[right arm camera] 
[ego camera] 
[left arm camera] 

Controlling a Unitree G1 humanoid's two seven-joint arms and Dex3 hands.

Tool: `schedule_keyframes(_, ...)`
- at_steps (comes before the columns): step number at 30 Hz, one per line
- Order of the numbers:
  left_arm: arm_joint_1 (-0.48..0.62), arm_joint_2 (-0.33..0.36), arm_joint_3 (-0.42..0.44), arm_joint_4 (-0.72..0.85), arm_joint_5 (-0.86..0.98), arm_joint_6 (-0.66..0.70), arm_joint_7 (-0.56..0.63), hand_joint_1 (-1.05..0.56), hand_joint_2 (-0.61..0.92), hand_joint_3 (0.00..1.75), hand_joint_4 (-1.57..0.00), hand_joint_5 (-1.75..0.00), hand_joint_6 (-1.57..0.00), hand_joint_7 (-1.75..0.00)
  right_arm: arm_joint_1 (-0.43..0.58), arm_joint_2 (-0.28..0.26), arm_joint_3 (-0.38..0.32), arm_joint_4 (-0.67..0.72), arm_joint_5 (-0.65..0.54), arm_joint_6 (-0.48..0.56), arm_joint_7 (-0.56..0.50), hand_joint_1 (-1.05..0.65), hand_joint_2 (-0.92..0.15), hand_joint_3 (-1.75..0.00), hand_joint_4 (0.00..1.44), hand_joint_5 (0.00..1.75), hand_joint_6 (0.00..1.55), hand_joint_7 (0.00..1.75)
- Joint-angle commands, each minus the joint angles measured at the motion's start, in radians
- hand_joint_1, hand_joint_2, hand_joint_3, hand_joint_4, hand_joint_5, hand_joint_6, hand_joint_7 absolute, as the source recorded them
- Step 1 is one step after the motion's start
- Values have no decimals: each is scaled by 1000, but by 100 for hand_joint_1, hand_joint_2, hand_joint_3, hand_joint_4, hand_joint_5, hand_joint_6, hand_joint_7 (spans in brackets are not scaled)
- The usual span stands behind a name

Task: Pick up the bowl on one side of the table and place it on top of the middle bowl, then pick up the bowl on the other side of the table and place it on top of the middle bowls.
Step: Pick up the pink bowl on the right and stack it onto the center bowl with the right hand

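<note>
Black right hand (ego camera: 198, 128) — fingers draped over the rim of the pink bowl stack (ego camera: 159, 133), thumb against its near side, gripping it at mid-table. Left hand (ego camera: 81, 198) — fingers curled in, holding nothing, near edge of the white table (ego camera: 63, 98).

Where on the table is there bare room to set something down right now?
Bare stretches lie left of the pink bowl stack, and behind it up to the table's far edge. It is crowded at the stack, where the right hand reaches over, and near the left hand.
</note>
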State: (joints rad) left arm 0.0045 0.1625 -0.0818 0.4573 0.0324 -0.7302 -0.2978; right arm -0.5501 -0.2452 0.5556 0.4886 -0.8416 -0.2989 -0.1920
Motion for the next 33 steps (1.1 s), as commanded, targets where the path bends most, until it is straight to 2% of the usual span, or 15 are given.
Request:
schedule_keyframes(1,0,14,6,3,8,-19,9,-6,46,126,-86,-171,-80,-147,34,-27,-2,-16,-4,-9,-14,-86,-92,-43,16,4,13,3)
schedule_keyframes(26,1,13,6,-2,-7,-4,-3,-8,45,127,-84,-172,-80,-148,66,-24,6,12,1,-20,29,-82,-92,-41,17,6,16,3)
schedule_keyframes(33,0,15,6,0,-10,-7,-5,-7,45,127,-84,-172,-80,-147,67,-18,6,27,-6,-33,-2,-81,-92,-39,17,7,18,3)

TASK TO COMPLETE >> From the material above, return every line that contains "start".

ANSWER >>
- Joint-angle commands, each minus the joint angles measured at the motion's start, in radians
- Step 1 is one step after the motion's start

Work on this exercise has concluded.